Problem requirements:
In full and word for word, print the data below.

Collected data:
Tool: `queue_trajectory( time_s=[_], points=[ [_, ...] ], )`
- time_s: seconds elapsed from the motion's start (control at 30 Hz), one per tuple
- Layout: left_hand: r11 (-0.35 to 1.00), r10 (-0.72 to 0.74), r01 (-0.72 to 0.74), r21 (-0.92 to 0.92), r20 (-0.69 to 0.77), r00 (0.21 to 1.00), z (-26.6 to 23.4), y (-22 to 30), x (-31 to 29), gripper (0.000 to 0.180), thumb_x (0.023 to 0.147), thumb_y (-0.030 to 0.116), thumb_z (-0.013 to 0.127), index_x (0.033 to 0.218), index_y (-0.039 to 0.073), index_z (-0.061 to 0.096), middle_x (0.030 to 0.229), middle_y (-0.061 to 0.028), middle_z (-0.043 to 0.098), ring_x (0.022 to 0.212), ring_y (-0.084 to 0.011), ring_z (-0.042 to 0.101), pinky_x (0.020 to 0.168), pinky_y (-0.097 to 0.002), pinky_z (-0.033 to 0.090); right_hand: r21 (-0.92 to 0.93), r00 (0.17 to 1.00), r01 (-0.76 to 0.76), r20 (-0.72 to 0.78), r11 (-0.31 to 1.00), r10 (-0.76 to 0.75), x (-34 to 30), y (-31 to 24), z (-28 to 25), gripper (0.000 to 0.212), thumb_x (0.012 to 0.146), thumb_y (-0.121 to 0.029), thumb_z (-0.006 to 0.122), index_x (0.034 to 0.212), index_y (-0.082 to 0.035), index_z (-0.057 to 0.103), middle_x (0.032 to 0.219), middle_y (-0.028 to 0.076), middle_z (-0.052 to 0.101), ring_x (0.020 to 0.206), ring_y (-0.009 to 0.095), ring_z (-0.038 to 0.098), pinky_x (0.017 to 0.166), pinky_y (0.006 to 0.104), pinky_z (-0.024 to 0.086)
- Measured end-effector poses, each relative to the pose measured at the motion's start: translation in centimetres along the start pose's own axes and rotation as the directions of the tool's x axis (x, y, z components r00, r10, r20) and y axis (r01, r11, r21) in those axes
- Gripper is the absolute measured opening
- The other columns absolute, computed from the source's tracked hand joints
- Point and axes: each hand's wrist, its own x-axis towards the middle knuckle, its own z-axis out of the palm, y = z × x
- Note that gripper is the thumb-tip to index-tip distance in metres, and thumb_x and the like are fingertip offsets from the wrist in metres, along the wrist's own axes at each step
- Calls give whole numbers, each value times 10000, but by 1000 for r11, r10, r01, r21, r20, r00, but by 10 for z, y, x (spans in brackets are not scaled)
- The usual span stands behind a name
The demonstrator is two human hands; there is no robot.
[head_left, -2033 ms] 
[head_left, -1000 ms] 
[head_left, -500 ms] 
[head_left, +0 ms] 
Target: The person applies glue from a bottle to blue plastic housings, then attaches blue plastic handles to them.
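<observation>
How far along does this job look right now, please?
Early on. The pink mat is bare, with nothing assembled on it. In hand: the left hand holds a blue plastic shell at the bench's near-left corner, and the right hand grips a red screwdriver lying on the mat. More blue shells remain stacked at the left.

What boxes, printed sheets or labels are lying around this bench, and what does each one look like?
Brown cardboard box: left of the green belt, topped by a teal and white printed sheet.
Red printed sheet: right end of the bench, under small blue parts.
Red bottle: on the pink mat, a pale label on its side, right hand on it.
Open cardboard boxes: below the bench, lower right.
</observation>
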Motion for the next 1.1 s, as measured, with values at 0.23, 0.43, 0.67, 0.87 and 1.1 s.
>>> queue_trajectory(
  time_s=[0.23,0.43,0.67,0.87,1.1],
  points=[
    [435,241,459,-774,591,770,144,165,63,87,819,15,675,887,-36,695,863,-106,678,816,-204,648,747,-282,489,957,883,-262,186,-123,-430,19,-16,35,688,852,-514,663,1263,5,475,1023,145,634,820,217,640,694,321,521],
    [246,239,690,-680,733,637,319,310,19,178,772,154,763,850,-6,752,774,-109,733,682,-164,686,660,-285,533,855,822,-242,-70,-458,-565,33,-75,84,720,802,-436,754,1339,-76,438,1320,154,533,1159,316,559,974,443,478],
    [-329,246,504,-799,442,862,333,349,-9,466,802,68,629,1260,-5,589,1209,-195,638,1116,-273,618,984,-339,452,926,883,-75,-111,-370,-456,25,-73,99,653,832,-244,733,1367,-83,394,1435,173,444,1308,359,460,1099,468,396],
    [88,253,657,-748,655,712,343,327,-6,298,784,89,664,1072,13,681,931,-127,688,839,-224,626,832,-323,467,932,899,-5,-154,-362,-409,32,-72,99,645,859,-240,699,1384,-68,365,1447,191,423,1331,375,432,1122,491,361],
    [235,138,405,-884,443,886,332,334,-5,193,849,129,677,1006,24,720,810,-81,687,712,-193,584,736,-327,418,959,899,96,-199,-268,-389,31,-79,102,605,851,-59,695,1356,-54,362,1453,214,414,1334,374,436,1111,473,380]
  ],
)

Solution to the problem:
Tool: `queue_trajectory( time_s=[_], points=[ [_, ...] ], )`
- time_s: seconds elapsed from the motion's start (control at 30 Hz), one per tuple
- Layout: left_hand: r11 (-0.35 to 1.00), r10 (-0.72 to 0.74), r01 (-0.72 to 0.74), r21 (-0.92 to 0.92), r20 (-0.69 to 0.77), r00 (0.21 to 1.00), z (-26.6 to 23.4), y (-22 to 30), x (-31 to 29), gripper (0.000 to 0.180), thumb_x (0.023 to 0.147), thumb_y (-0.030 to 0.116), thumb_z (-0.013 to 0.127), index_x (0.033 to 0.218), index_y (-0.039 to 0.073), index_z (-0.061 to 0.096), middle_x (0.030 to 0.229), middle_y (-0.061 to 0.028), middle_z (-0.043 to 0.098), ring_x (0.022 to 0.212), ring_y (-0.084 to 0.011), ring_z (-0.042 to 0.101), pinky_x (0.020 to 0.168), pinky_y (-0.097 to 0.002), pinky_z (-0.033 to 0.090); right_hand: r21 (-0.92 to 0.93), r00 (0.17 to 1.00), r01 (-0.76 to 0.76), r20 (-0.72 to 0.78), r11 (-0.31 to 1.00), r10 (-0.76 to 0.75), x (-34 to 30), y (-31 to 24), z (-28 to 25), gripper (0.000 to 0.212), thumb_x (0.012 to 0.146), thumb_y (-0.121 to 0.029), thumb_z (-0.006 to 0.122), index_x (0.034 to 0.212), index_y (-0.082 to 0.035), index_z (-0.057 to 0.103), middle_x (0.032 to 0.219), middle_y (-0.028 to 0.076), middle_z (-0.052 to 0.101), ring_x (0.020 to 0.206), ring_y (-0.009 to 0.095), ring_z (-0.038 to 0.098), pinky_x (0.017 to 0.166), pinky_y (0.006 to 0.104), pinky_z (-0.024 to 0.086)
- Measured end-effector poses, each relative to the pose measured at the motion's start: translation in centimetres along the start pose's own axes and rotation as the directions of the tool's x axis (x, y, z components r00, r10, r20) and y axis (r01, r11, r21) in those axes
- Gripper is the absolute measured opening
- The other columns absolute, computed from the source's tracked hand joints
- Point and axes: each hand's wrist, its own x-axis towards the middle knuckle, its own z-axis out of the palm, y = z × x
- Note that gripper is the thumb-tip to index-tip distance in metres, and thumb_x and the like are fingertip offsets from the wrist in metres, along the wrist's own axes at each step
- Calls give whole numbers, each value times 10000, but by 1000 for r11, r10, r01, r21, r20, r00, but by 10 for z, y, x (spans in brackets are not scaled)
- The usual span stands behind a name
The demonstrator is two human hands; there is no robot.
[head_left, -2033 ms] 
[head_left, -1000 ms] 
[head_left, -500 ms] 
[head_left, +0 ms] 
Target: The person applies glue from a bottle to blue plastic housings, then attaches blue plastic handles to them.
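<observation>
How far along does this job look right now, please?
Early on. The pink mat is bare, with nothing assembled on it. In hand: the left hand holds a blue plastic shell at the bench's near-left corner, and the right hand grips a red screwdriver lying on the mat. More blue shells remain stacked at the left.

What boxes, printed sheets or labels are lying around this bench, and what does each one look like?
Brown cardboard box: left of the green belt, topped by a teal and white printed sheet.
Red printed sheet: right end of the bench, under small blue parts.
Red bottle: on the pink mat, a pale label on its side, right hand on it.
Open cardboard boxes: below the bench, lower right.
</observation>
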Motion for the next 1.1 s, as measured, with values at 0.23, 0.43, 0.67, 0.87 and 1.1 s.
>>> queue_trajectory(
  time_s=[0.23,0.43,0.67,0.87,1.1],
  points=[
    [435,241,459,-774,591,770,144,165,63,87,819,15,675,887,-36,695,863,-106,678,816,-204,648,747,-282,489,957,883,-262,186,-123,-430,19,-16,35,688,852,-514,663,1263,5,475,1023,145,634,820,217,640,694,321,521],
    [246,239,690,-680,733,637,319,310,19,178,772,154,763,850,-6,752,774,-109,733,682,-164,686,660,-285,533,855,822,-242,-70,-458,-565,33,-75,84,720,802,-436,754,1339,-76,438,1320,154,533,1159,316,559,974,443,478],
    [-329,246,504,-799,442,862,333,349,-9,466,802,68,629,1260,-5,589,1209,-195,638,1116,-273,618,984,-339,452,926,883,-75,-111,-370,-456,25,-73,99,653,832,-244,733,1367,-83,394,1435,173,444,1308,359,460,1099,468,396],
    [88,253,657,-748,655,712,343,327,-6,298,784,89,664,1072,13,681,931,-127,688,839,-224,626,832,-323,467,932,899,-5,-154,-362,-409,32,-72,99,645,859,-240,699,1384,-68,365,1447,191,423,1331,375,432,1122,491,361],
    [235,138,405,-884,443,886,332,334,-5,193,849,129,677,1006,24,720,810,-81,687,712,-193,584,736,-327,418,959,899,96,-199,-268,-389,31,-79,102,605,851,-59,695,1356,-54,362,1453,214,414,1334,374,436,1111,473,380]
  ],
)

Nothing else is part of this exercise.